这晚上的阿飞,与她约会见面的地方就在距离她家十二公里外的新城中心,中间隔了一个区。考虑到初次见面,需在对方照骗情形下及时撤退,祝煜选择了开车前往。
她刚走一个路口,工作铃便欢快地唱了起来。
祝煜犹豫了一秒,心说哪个天杀的这时候来坏她好事。想想每月那好歹过了个税起征点的工资,还是按下了接听:“喂?”
“祝警官,”一个年轻的男声说,喘着气:“你说过有问题可以打这个电话,现在方便吗?”
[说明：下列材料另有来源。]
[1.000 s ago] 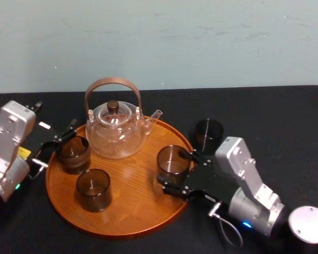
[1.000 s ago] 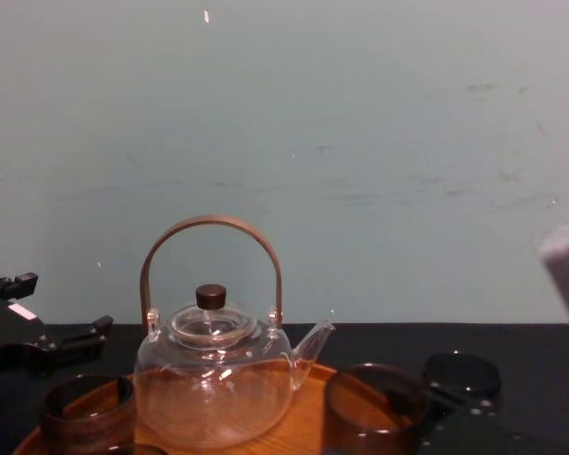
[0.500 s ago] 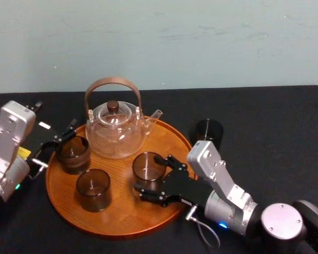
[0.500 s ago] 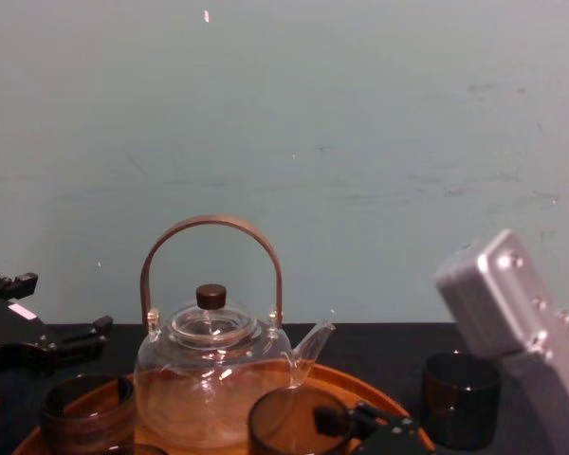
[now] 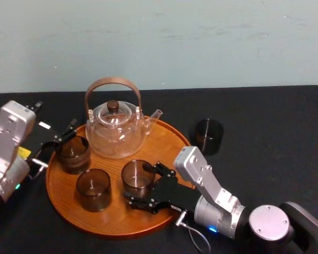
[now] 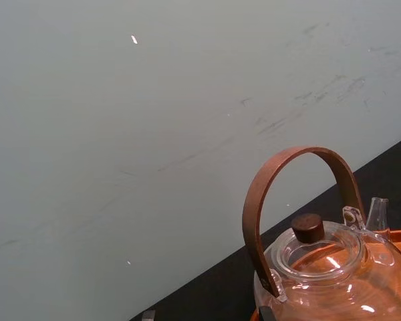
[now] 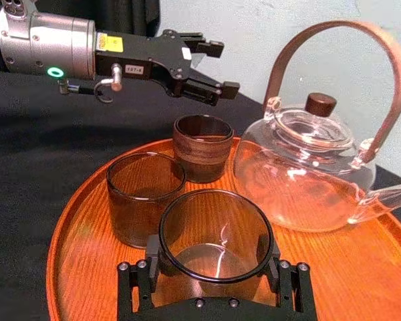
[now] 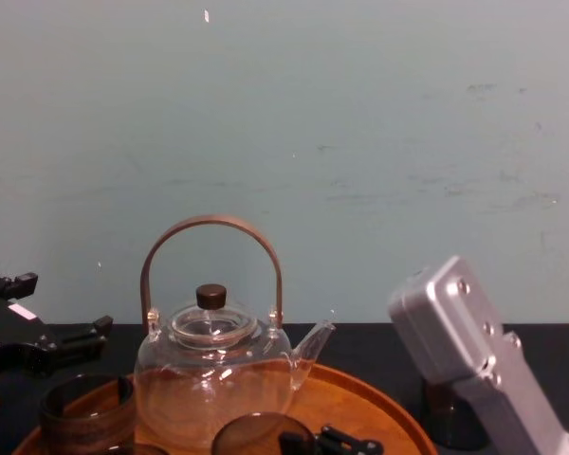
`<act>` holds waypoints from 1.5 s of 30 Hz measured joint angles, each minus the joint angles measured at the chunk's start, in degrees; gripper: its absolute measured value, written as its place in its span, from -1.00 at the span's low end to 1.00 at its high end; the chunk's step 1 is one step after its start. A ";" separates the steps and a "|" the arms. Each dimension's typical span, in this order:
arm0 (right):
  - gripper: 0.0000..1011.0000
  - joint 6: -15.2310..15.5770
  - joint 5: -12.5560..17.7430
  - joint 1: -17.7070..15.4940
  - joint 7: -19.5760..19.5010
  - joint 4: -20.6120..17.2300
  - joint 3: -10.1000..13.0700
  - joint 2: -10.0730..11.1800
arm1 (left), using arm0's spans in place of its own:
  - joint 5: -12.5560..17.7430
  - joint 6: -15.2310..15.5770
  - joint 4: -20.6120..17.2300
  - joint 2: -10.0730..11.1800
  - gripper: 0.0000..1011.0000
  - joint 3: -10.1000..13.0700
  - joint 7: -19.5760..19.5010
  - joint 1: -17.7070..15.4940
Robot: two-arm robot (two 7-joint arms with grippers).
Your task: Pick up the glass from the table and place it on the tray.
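Since the earlier frames the right gripper (image 5: 138, 181) has carried the glass (image 5: 136, 173) leftward, from the right rim of the tray (image 5: 167, 142) to its front-middle, and the silver arm has swung in behind it. The gripper's fingers are clamped on opposite sides of the glass, which stands upright just beside a second glass (image 5: 93, 189). Whether its base touches the wood cannot be told. A third, darker glass (image 5: 72, 153) stands at the tray's left and the clear teapot (image 5: 115, 132) at its back. The left gripper (image 5: 68, 132) is unchanged, its fingers spread and empty, just behind the third glass. One dark glass (image 5: 209, 136) remains on the black table (image 5: 275, 132), right of the tray.
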 joint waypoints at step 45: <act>0.98 0.96 0.16 0.59 0.16 2.70 -1.08 -0.81 | 0.00 0.00 0.00 0.00 0.98 0.00 0.00 0.00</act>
声音略耳熟,祝煜咽下“不方便”叁个字,减缓车速:“什么问题?我今天休息,可以帮你转接值班同事。”
年轻男人停顿片刻:“但我只想找你。”
祝煜感觉这人怕是专门找事的,挑叁拣四,以为找警察跟买菜一样呢?
“你先说说什么情况。”
男人依旧问:“你现在方便吗?”
“哥们儿,”祝煜眼睛瞥着仪表盘,火已经腾腾地燃烧起来:“你要是有事就直说,要没事,麻烦去找点事,别拿调戏人民警察当乐子——干什么呢还非我不可?”
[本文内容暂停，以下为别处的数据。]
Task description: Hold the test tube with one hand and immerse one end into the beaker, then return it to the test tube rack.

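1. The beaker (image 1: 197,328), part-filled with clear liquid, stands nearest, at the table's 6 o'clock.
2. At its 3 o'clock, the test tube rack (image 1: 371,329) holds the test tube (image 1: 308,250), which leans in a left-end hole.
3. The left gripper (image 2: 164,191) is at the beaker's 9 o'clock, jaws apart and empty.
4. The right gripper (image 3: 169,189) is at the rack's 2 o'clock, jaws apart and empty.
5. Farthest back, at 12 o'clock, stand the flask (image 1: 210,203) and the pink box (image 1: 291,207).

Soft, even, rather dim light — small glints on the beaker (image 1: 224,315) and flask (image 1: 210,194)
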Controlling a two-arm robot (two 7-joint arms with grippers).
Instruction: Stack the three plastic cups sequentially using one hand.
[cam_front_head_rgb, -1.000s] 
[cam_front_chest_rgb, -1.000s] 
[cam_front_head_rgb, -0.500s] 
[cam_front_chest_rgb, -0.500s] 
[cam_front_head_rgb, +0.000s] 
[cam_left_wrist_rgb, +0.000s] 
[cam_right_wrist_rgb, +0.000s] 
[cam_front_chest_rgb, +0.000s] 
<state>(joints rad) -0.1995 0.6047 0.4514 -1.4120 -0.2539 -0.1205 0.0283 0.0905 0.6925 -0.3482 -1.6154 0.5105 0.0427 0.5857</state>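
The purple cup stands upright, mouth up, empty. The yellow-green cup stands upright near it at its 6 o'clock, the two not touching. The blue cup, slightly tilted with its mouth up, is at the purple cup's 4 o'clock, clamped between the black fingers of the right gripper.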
听筒里传来接连一阵嘈杂,祝煜等了会儿,等到了男人的答复。
“你不方便就算了。”他说。
电话挂了。祝煜却有种平白被人耍了的感觉。她把车靠路边停下,拿起手机又原路拨过去。
几乎打通的瞬间,那边立刻接了起来,并且叫道:“祝警官。”
这是他第二次叫祝煜“祝警官”。背景很嘈杂,但男人的声音完全没有受此影响,冷静而克制,听起来彬彬有礼。
祝煜听着,忽然记忆浮现一丝光亮。